Gegenläufige Interessen

Der Präsident steht aber nicht nur wegen der steigenden Preise unter Druck. Die von seinem Vorgänger angeordneten Abgaben sind nämlich befristet. Nach vier Jahren müssen die Zölle überprüft werden, und bis Mittwoch hatten interessierte Parteien Zeit, um sich für oder gegen eine Verlängerung der Sanktionen auszusprechen. Dabei steht Biden im Kreuzfeuer zwei gegensätzlicher Positionen: Der Gewerkschaftsdachverband AFL-CIO und andere Arbeitnehmerverbände plädieren für eine nahtlose Verlängerung der Abgaben, und zwar in voller Höhe. Ohnedies würden hunderttausende Jobs in den USA verloren gehen, sagen sie. Deren Wünsche kann der Präsident schwer ignorieren. Schließlich hatten Arbeitnehmerorganisationen Bidens Kandidatur großzügig unterstützt, und versprochen hatte er diesen, „der gewerkschaftsfreundlichste Präsident in der Geschichte zu sein“.

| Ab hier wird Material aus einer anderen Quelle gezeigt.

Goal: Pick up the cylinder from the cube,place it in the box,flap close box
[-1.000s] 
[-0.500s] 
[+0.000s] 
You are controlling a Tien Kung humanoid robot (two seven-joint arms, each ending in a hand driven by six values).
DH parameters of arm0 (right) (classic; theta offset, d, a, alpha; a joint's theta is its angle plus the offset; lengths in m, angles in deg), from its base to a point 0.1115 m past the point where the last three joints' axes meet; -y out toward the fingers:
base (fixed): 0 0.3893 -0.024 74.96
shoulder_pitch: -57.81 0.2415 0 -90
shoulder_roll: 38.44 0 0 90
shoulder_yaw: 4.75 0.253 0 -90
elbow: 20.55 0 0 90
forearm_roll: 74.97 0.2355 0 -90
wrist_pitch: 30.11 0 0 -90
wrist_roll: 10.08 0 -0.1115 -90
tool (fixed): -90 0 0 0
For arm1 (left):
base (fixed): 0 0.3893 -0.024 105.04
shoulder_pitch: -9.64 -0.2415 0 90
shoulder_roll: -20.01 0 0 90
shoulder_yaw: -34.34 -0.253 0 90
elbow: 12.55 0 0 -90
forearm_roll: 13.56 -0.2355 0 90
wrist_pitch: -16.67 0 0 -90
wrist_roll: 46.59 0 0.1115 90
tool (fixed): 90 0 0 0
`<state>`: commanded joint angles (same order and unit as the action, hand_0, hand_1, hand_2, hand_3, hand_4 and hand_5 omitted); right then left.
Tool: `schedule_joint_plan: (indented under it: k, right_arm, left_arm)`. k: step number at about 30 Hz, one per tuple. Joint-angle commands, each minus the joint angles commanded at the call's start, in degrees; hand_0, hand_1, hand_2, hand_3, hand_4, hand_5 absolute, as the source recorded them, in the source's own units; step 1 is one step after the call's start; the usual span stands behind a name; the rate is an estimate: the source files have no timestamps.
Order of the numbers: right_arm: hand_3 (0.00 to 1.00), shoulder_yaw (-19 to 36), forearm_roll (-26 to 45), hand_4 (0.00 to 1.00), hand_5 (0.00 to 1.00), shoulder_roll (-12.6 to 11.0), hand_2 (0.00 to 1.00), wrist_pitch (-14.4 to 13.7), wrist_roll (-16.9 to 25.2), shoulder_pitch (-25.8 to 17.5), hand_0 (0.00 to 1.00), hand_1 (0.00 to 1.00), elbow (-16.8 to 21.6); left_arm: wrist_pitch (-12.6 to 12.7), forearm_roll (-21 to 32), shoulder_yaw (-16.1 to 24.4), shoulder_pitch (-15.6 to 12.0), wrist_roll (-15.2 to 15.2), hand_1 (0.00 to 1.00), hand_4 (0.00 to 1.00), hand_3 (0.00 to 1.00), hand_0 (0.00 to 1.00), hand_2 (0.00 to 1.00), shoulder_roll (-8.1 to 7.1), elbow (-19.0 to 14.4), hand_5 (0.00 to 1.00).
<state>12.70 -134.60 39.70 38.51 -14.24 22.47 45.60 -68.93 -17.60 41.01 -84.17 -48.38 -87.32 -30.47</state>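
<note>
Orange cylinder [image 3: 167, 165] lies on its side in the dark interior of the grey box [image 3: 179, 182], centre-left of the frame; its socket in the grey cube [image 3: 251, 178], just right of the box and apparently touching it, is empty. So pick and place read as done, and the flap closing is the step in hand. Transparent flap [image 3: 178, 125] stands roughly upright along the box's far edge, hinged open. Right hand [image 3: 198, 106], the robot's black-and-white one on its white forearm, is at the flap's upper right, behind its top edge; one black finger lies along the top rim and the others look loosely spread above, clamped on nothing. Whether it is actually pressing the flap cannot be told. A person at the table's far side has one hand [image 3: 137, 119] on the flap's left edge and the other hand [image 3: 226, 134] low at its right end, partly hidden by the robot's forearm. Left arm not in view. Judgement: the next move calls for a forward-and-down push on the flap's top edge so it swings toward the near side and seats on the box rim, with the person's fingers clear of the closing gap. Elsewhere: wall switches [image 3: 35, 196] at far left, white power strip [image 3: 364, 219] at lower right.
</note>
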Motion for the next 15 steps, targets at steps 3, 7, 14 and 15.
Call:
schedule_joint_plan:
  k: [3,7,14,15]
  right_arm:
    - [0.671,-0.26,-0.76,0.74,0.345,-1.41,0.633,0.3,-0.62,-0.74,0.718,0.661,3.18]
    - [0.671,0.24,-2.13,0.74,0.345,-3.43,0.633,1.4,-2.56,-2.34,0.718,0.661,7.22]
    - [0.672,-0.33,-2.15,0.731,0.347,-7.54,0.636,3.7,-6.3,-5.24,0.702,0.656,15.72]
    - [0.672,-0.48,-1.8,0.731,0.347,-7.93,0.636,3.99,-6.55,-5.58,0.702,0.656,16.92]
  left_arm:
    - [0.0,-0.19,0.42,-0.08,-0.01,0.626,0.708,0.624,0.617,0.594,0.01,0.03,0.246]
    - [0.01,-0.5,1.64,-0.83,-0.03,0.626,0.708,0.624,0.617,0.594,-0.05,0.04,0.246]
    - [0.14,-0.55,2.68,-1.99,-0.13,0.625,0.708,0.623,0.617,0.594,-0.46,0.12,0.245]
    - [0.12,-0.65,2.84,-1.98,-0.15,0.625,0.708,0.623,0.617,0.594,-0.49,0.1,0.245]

Die US-Handelskammer sowie Unternehmen, die auf Stahleinfuhren, Computer-Chips sowie andere Importe aus China angewiesen sind, etwa die Auto- oder Maschinenbauindustrie, fordern hingegen von der Regierung, dass sie die Zölle auslaufen lässt. Als Argument führen sie die Inflation ins Feld. „Wenn wir durch Erleichterungen den hohen Preisen entgegenwirken können und Haushalte, die unter der hohen Inflation leiden, entlastet werden, spricht alles für ein Ende der Zölle“, sagte jüngst Suzanne Clark, Präsidentin der US-Handelskammer in Washington.

Kritischer sind unabhängige Experten. So würden nach Angaben des Peterson Institute for International Economics (PIIE) die Aussetzung oder Senkung einiger Zölle die Inflationsrate nur um knapp 0,3 und mittelfristig um maximal 1 Prozentpunkt senken. Auch Bidens Handelsbeauftragte Katherine Tai bezweifelt die Effektivität von einer Aufhebung der Zölle im Kampf gegen die Inflation. Sie vertritt die Ansicht, dass die Regierung wegen Chinas wettbewerbsverzerrender Handelspraktiken weiterhin Hebel in der Hand halten muss.

Um die divergierenden Interessen unter einen Hut zu bringen, ist nun zu erwarten, dass Biden eine mehrgleisige Strategie verfolgen wird. Er könnte noch diese Woche die Zölle für Produkte wie Fahrräder und verschiedene Haushaltsprodukte aussetzen, womit Familien entlastet, sie aber für Stahl, Aluminium, Computer-Chips und andere Produktgruppen beibehalten würden. Gleichzeitig würde er der Forderung nach einer verschärften Vorgehensweise gegenüber Peking nachkommen, indem er in Anlehnung an Paragraf 301 des Handelsgesetzes aus dem Jahr 1974 neue Ermittlungen über chinesische Importe einleitet, die staatlich subventioniert und somit künstlich verbilligt werden.